Más de 30 años lleva entre nosotros. La epidemia de VIH-sida se hizo visible por aquí en unos tiempos de explosión propios de una post dictadura, momentos de la ansiada libertad que anhelábamos tras años de silencio y represión. Muchos y muchas cayeron en el camino. Se habían enganchado a las drogas. Había estampas en la ciudad que en aquellos años dábamos poca importancia. Recuerdo unos Sanfermines con una fila de gente ante una autocaravana en la que se inyectaba droga. Recuerdo cuadrillas conocidas, de familias adineradas muchas de ellas, que compartían jeringuillas en encuentros largos y rituales. O estabas o no en esa movida. Recuerdo cómo, lamentablemente, pasados unos diez años de aquellos tiempos de ignorancia, imprudencia y mal llevada modernidad, gentes que habían sido cercanas mueren. VIH, sida, se sumaron a los cánceres de juventud, cuando la muerte y la enfermedad no forman parte del guion.

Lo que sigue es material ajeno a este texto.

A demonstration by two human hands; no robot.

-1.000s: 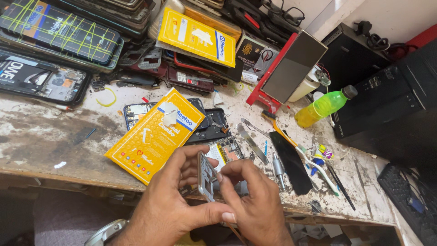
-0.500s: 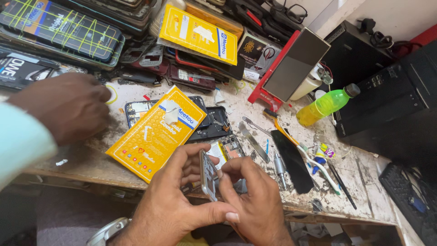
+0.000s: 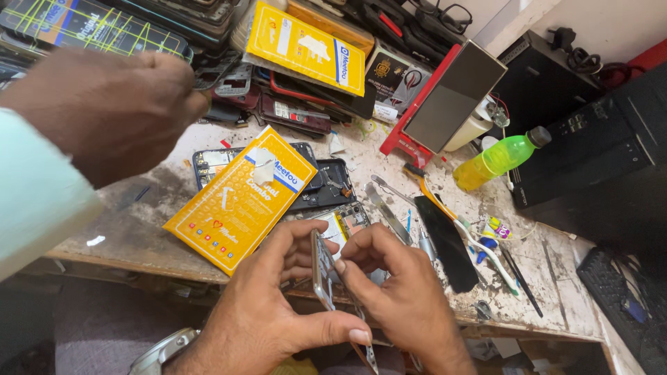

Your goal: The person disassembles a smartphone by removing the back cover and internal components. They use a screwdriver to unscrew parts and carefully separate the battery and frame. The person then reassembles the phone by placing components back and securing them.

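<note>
Low in the middle of the frame, the left hand point(image 3: 278, 312) and the right hand point(image 3: 399, 292) share one thin phone frame point(image 3: 322, 267), held on edge just above the near rim of the table point(image 3: 132, 236). The left grip pinches its lower part between thumb and fingers; the right grip clamps it from the other side with fingertips point(image 3: 347, 253) pressed near the top. Both grips are clenched on the phone frame, neither released.

The frame looks slim and silvery with a pale edge turned toward the camera, nearly upright and tilted slightly. Whether a panel is lifting off it cannot be told from this angle.

To handle it well, I judge the pressure should stay light and even along the edge, since a part this thin could bend or crack if twisted; working close over the table would keep any small piece from dropping far.

Just beyond the hands lies an opened phone point(image 3: 340, 226) with its insides showing, and a yellow box point(image 3: 236, 201) rests across another dark phone shell point(image 3: 326, 184). Tweezers point(image 3: 389, 208) and a black strip point(image 3: 445, 239) lie to the right, with a green bottle point(image 3: 500, 158) at the upper right. At the upper left another person's hand point(image 3: 104, 111), with a pale sleeve, reaches over the table
</note>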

Las campañas, el miedo y la prevención comenzaron a imponerse. Aprendimos mucho del VIH y del sida. Supimos que la práctica sexual sin protección era un riesgo y que no había que compartir jeringuillas. Hubo mucha información, se tomó nota y bajaron las nuevas infecciones. Ahora nos alertan de cierto repunte. De que se ha bajado la guardia y de que las nuevas generaciones han perdido el respeto al VIH mientras el virus sigue por aquí. Prácticamente nadie comparte ya jeringuillas, pero el “póntelo, pónselo”, o mejor, el “quiérete, quiérele”, siguen más vigentes que nunca.